In reality berthing of vessel or ship on a wharf is quite a specialized job involving the use of several equipment, lines etc. It is more like parking of a car in a tight parallel parking slot. Since vessel is required to carry out cargo work at berth, positioning of vessel should be such that shore side cargo handling equipments are aligned with vessels equipments. The access way (gangway) is placed safely on the jetty.

Since the job is quite critical and ship’s staff is not familiar with local meteorological and topography of port, services of an expert, popularly called pilot, is sought. In fact in most of the ports, this service is mandatory. The adjacent picture shows a ship being berthed at a port.

Factors Affecting Berthing

Berthing of vessel requires very specialized skills. Pilot has to take in account of various forces, external & internal which are variable to varying degrees as well as the vessel’s controls available to him.

Various factors are taken into account and amongst those included following but not limited to;

Size: A large vessel will be sluggish to turn. Her stopping distance will be considerably large as well as time taken to pick up speed.

Displacement of vessel: Displacement means total weight of the vessel. It is the total volume occupied by underwater part of vessel multiplied by the density of water. Larger the displacement greater will be the force required to move or stop it.

Wind speeds and direction: Exposed part of vessel acts like a sail. Off shore wind with a speed of 10 knots creates strong adverse wind force which needs to be controlled by using more tugs or bow/stern thrusters. On shore wind though will assist in berthing but strong on shore wind may push the vessel hard to berth causing damage.

Current: Current affects the maneuverability of the vessel. In tidal port with currents, berths are designed in such a way that current will be flowing at 15 to 30 degree to the berth. Design berthing velocity for ship is normally 0.2 m/second.

Tugs: Ship berthing tugs are powerful tugs that can fasten a line to the ship to pull the ship away from the berth, or push with their bow against the side of the ship move the ship towards the berth. The tugs are rated by horsepower and usually range from 1200 HP to 3200 HP.

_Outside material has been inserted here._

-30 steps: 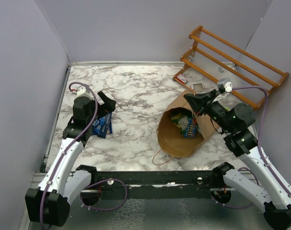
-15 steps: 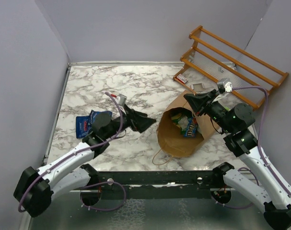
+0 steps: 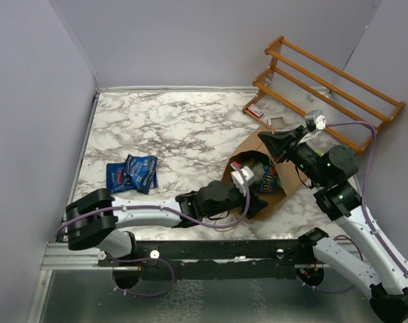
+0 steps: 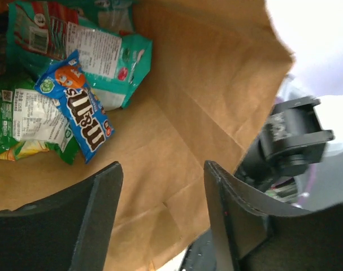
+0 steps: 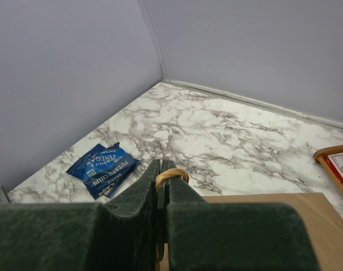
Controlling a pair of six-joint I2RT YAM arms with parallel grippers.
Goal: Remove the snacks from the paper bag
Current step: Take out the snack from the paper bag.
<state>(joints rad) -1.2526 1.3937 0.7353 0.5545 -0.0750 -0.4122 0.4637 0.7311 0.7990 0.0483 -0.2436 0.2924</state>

Fenders: Due to the momentum shipside or jetty may be damaged due to impact of Alison. Fenders are used to avoid the damage and designed to absorb the energy of the berthing impact at around 25 % deflection.

General Procedure

In tidal port with currents, berths are designed in such a way that current will be flowing at 15 to 30 degree to the berth. Design berthing velocity for ship is normally 0.2 m/second.

  • In a typical modern port, the vessel will approach at an angle of about 20 degree to berth. Vessel will be maneuvered in such a way that her speed will be one or two knots and forward part is some 10 meters away so that lines can be passed.
  • Forward tug will be used to hold the bow so that she doesn’t come in contact with jetty. Engine will be reversed to stop the vessel.
  • Aft tug will push the vessel towards jetty. When approach speed is more than 0.2 m/second, tugs are used to retard the speed.
  • With careful use of engines and rudder vessel will be positioned when she is still few meters away from jetty.
  • Once in position, vessel will be brought along side by using tugs and mooring ropes. Modern tugs with azimuth propeller can virtually push or pull the vessel without changing her position.

Berthing can be done in many ways. The exact method depends on various factors, some of which are alluded above. However like a car driver each pilot has his own method of berthing. And someone very truly said, “it is more of art than science.”